- Aim of the task
Go to the line in the entries below that holds "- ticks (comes" and repeat exactly from there through the line that holds "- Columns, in", inclusive.

- Information
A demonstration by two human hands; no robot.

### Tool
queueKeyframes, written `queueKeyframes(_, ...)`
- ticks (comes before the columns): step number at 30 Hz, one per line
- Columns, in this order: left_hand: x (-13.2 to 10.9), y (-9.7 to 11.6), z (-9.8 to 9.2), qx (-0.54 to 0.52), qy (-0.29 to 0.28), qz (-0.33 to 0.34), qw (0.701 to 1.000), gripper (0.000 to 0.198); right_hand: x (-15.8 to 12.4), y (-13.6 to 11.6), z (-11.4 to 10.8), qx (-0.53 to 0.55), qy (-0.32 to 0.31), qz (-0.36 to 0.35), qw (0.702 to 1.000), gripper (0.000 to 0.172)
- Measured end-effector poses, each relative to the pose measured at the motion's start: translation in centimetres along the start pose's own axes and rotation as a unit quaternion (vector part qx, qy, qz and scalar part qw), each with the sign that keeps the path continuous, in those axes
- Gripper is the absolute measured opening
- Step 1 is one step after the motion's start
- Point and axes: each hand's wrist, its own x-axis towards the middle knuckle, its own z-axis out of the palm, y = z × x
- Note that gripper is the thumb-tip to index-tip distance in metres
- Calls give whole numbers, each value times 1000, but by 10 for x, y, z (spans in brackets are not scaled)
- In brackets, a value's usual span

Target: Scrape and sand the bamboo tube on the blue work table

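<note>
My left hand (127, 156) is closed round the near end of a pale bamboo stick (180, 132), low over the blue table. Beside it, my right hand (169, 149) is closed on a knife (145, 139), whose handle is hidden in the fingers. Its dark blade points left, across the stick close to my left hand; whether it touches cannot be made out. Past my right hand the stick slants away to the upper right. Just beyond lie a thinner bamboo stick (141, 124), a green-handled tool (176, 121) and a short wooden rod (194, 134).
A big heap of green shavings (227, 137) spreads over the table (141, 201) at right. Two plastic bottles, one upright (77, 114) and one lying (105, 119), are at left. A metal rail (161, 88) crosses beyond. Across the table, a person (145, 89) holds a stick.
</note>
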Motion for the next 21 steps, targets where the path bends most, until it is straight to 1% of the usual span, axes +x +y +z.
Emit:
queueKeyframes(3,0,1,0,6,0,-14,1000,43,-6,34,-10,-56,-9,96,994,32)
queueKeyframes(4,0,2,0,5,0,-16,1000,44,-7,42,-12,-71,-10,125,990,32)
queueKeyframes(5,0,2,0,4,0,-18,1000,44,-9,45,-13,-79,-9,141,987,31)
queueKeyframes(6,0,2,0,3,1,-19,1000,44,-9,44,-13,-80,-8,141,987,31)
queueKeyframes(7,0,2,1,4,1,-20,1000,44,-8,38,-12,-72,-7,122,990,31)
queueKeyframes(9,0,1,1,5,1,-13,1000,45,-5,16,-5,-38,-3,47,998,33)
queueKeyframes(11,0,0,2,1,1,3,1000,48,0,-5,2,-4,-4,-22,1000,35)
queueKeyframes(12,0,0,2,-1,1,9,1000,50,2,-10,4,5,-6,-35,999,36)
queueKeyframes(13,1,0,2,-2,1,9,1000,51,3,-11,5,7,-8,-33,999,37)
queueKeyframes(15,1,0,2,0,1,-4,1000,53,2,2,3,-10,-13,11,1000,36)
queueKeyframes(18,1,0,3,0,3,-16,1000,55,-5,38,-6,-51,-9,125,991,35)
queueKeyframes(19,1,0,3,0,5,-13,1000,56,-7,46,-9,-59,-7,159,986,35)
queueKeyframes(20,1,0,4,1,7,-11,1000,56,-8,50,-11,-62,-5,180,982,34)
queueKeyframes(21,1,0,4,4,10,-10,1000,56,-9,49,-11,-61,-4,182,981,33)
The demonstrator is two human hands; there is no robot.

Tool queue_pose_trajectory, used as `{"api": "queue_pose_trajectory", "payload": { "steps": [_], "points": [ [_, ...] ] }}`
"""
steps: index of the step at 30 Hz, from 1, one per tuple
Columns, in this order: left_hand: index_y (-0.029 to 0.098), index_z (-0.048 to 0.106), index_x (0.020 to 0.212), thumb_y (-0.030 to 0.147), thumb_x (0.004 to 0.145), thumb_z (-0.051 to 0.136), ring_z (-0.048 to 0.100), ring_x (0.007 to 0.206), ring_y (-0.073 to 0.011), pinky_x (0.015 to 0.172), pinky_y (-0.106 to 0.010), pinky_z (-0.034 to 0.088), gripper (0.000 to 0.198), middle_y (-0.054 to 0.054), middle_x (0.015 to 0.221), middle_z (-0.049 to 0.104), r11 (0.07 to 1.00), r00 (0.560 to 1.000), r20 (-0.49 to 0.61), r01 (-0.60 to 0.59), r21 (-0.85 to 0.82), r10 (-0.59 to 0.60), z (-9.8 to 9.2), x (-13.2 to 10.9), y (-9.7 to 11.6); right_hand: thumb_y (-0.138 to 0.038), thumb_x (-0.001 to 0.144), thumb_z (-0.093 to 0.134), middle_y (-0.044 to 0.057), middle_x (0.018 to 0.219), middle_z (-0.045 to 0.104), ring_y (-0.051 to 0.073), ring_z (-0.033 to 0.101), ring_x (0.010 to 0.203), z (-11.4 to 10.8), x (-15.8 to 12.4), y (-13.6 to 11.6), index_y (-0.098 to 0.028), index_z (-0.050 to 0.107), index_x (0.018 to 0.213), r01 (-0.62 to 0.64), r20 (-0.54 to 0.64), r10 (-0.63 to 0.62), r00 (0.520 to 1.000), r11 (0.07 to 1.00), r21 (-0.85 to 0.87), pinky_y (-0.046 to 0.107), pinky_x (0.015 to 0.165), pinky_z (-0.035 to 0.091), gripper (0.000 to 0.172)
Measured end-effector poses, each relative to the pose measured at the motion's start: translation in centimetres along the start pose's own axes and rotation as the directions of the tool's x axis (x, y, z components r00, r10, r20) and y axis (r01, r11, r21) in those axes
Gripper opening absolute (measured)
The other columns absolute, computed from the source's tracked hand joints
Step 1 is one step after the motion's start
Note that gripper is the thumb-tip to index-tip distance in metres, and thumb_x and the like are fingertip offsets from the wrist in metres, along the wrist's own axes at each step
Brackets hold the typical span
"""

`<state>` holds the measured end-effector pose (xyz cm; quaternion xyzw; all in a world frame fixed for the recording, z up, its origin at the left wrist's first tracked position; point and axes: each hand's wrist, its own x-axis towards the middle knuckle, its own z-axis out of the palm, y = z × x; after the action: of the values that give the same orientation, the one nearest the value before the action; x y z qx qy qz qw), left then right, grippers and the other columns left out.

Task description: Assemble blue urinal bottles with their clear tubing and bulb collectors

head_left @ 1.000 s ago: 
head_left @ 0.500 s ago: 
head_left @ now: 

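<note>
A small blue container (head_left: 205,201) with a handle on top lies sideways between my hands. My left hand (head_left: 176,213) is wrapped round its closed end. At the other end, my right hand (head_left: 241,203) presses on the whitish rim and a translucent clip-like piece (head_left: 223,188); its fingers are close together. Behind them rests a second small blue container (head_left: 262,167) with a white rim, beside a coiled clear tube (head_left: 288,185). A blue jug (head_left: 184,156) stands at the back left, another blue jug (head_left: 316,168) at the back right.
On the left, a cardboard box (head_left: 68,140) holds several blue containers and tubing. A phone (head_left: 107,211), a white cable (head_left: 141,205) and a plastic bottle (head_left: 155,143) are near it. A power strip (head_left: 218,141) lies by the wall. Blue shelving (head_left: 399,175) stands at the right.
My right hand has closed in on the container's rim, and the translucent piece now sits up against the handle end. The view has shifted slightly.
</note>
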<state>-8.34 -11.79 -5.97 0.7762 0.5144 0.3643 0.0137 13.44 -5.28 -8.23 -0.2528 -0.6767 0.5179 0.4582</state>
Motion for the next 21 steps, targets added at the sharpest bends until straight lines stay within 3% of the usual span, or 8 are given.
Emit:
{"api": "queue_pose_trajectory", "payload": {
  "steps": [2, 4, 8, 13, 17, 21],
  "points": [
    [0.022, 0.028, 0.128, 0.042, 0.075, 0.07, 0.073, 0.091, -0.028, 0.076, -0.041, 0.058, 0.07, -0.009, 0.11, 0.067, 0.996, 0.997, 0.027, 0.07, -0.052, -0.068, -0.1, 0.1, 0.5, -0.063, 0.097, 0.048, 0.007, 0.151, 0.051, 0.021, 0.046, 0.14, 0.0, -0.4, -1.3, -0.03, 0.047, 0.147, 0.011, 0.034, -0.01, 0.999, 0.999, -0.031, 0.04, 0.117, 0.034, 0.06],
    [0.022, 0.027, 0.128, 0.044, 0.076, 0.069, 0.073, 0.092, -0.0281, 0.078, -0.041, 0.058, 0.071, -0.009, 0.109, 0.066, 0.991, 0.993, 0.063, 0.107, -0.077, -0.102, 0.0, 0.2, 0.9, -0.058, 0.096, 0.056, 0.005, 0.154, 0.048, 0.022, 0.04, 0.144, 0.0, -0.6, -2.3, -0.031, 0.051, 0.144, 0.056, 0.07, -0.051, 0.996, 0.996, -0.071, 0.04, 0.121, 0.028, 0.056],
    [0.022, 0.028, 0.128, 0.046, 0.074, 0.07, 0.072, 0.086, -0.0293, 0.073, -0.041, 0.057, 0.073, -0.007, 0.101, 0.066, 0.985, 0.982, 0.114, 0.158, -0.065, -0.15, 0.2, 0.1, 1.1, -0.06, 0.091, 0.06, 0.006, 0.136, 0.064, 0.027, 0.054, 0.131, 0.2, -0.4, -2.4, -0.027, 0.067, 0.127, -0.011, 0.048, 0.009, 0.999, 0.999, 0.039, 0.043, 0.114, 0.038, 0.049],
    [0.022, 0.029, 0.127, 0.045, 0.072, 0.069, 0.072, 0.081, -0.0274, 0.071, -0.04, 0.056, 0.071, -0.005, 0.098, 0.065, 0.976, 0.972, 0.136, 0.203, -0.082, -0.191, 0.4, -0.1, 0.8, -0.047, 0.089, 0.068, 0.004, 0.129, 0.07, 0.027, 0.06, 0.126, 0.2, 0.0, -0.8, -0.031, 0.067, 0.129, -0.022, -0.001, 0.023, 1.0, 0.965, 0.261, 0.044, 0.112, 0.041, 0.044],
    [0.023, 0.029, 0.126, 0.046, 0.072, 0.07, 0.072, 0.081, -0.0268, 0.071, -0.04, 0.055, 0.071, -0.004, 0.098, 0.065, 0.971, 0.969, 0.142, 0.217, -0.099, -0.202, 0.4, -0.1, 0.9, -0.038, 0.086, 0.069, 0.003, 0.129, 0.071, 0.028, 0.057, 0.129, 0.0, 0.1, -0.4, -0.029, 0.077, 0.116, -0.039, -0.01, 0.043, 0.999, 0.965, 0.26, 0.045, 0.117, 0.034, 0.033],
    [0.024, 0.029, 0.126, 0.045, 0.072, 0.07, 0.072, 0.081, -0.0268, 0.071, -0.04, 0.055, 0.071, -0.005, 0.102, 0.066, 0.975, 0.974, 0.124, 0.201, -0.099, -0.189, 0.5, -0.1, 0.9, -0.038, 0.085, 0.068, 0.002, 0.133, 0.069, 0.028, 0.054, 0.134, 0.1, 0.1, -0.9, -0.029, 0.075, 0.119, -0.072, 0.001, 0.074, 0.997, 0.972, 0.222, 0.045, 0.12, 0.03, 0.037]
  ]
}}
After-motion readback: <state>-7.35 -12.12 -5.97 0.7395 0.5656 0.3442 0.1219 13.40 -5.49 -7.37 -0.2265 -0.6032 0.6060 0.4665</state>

- Result for this task
- ticks (comes before the columns): step number at 30 Hz, one per line
- Columns, in this order: left_hand: x (-13.2 to 10.9), y (-9.7 to 11.6), z (-9.8 to 9.2), qx (-0.54 to 0.52), qy (-0.29 to 0.28), qz (-0.33 to 0.34), qw (0.701 to 1.000), gripper (0.000 to 0.198); right_hand: x (-15.8 to 12.4), y (-13.6 to 11.6), z (-11.4 to 10.8), qx (-0.53 to 0.55), qy (-0.32 to 0.31), qz (-0.36 to 0.35), qw (0.702 to 1.000), gripper (0.000 to 0.172)

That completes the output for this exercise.